FIG. 13 illustrates an additional embodiment of stabilizer 70 of the invention. In this embodiment, a blower 176 is coupled to stabilizer 70 to allow for the delivery of a gas such as CO2 to the surgical site. This helps to keep the site free of fluids and debris, as well as helps to inhibit the introduction of oxygen into the coronary arteriotomy. Blower 176 includes a shaft 178 having at least one inner lumen extending therethrough. Preferably, a second inner lumen is also provided. The inner lumens communicate with at least one opening at the distal end 180 of shaft 178, and with inlet ports 182,184 at the proximal end of shaft 178. Inlet port 182 may be connected to a supply of gas such as C02, while inlet port 184 may be connected to a source of saline for irrigating or misting the surgical site, or to a source of suction for aspirating fluid and debris. Both inlet ports 182, 184 may be in communication with a single inner lumen in shaft 178, or each inlet port may be in communication with a separate inner lumen in the shaft. At least one clip 186 is attached to shaft 178 and is configured to be removably coupled to shaft 78 of stabilizer 70. Preferably, blower 176 is positionable such that its distal end 180 is disposed between arms 84 of foot 80 and close to the proximal end of the foot so as to deliver or suction fluids from the site without interfering with the anastomosis.
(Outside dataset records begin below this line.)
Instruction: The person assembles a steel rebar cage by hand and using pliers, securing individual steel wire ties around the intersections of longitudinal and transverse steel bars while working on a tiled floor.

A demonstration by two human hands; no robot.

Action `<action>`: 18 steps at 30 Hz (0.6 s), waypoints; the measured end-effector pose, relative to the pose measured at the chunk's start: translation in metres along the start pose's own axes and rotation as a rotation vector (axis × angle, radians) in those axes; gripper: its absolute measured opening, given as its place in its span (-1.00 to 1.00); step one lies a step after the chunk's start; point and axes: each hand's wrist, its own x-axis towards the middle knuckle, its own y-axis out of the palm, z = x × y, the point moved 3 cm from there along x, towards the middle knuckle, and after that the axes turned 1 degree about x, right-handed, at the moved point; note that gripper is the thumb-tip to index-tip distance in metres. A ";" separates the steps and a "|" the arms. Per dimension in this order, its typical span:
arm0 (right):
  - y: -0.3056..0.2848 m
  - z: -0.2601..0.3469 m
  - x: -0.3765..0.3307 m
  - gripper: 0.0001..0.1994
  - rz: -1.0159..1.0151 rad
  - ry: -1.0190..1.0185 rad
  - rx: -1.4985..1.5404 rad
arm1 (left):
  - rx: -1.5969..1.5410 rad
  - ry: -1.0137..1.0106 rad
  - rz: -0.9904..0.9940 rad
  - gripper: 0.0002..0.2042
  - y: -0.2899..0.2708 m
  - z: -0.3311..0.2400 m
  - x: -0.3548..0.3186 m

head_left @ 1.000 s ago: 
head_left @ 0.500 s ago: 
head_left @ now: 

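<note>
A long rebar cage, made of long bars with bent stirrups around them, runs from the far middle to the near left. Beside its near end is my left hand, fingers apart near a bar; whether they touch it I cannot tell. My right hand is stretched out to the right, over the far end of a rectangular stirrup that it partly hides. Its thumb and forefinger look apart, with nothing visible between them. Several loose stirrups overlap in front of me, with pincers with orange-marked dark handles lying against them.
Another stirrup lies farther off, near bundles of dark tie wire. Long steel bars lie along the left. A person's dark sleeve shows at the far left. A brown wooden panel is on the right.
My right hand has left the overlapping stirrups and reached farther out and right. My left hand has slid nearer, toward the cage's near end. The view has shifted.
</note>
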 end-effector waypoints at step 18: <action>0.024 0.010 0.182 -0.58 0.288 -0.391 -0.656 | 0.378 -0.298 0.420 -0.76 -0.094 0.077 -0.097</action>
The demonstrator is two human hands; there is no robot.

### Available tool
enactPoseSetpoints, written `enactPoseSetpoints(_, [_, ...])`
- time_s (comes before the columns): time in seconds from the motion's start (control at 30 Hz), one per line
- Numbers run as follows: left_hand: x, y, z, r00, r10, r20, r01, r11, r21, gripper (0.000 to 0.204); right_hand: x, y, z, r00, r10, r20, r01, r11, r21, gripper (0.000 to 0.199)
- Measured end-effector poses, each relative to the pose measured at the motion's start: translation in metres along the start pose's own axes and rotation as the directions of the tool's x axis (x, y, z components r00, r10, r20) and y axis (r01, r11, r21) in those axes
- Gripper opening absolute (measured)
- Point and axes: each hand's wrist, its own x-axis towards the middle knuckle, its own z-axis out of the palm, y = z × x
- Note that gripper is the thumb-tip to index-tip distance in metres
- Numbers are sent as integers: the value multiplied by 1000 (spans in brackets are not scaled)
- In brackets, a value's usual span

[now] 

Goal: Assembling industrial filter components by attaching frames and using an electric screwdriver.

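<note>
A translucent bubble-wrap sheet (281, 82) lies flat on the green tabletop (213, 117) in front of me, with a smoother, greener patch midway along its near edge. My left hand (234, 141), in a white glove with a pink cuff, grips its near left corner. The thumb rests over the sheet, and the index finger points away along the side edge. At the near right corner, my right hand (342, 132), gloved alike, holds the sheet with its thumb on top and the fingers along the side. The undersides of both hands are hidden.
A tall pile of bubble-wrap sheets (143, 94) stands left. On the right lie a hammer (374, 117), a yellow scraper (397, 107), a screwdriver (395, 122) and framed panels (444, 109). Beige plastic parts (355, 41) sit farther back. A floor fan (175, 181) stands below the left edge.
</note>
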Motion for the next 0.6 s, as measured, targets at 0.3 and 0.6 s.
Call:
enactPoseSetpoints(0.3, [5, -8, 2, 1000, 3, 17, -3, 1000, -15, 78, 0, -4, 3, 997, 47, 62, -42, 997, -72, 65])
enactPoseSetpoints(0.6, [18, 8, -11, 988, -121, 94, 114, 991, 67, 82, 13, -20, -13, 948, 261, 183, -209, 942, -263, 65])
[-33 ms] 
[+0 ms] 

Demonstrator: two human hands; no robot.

 FIGS. 14A-14C illustrate a heart retractor which may be utilized with the system of the invention. Heart retractor 188 has a shaft 190 with a paddle 192 at its distal end and a handle 194 at its proximal end. Paddle 192 is covered with a soft, friction-enhancing and preferably absorbent material 196 such as adhesive-backed Dacron gauze. Paddle 192 is dimensioned to enable engagement with the outer wall of the heart and rolling, lifting or pushing the heart into a desired location during a surgical procedure, preferably having a width of about 1-3 inches and a length of about 2-4 inches across its face. Handle 194 is configured to be gripped by a surgeon's hand and is lightweight and compact, preferably being made of a lightweight plastic. Heart retractor 188 is preferably clamped onto rails 28, 29 or crossbeam 22 by means of mounting base 72 utilized with stabilizer 70, as described above. In this way, heart retractor 188 may be used to manipulate the heart into a desired position, and the heart retractor may be locked in place on retractor 20 to maintain the heart in position while an anastomosis or other procedure is performed.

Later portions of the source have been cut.